By and large, the female was depicted as being completely defined by her husband’s affairs and exploits. The wife was “taught how to be obedient” (Alberti, Della famiglia, 212); house-trained, like a dog. Women were shown as chased figures with chastidy. The most common virtuous role for a woman was to marry and have babies to a well-to-do man on earth: they were the children barriers in the marriage. A virtuous woman was expected to have chastidy, compliance [what, ISO 9000?], and modesty. Her role is based on and delegated by male ideals. This delegation may be seen as necessary for a couple to be happy contigues [sic] when laurel is just not enough.
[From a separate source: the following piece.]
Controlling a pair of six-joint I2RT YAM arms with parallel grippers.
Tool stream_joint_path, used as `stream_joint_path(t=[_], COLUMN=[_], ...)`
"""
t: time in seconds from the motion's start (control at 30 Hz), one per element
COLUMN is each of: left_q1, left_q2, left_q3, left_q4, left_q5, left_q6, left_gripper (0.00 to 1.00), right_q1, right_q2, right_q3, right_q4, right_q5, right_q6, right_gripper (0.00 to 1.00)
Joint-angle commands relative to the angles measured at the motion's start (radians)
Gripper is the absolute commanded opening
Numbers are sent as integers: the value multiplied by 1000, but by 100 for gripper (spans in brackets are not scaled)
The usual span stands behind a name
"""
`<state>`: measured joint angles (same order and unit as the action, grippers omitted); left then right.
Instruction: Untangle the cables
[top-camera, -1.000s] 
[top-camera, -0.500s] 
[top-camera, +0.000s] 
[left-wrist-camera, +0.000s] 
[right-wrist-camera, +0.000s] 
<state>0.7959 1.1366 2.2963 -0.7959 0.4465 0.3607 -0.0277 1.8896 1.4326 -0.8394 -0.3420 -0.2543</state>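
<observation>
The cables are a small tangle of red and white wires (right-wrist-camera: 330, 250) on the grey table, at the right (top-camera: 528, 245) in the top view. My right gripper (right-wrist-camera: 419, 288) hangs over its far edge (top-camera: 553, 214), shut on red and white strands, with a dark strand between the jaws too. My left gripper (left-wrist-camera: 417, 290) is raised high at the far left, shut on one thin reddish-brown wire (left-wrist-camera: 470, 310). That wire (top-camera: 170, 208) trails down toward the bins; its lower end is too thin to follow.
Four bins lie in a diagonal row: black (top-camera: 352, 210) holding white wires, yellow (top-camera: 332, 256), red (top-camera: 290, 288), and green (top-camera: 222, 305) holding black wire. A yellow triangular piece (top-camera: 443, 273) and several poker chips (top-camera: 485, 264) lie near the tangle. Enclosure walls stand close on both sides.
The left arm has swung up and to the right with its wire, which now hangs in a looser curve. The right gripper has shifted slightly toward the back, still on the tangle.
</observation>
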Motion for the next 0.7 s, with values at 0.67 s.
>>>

Renaissance art shows some of the sexual roles assigned to woman. A popular painting subject of the time is the sensuous female figure. Sensous, that is, for the anonymous viewer. Bellini and Giorgione had to paint a nude female as unaware of her lack of clothing. Titian’s “Venus of Urbino” is shown as an object of a chased marriage. In Bellini’s “Lady with a Mirror” from 1515, there is a bit of fabric that covers her somewhat but also serves to lead the eye to the swimsuit regions. Venetians invented the “one boob portrait”. [Venetian sensuality is different from Tuscan linearity.] Indeed, modern female body builders often look like they are smuggling oranges beneath their bikini’s much in the way breasts look on Michelangelo’s women.
In conclusion, women were glorified in paintings for their magnificent virtues and demoralized for acts that were not accepted. Enforcement of ideals met with widespread passiveness.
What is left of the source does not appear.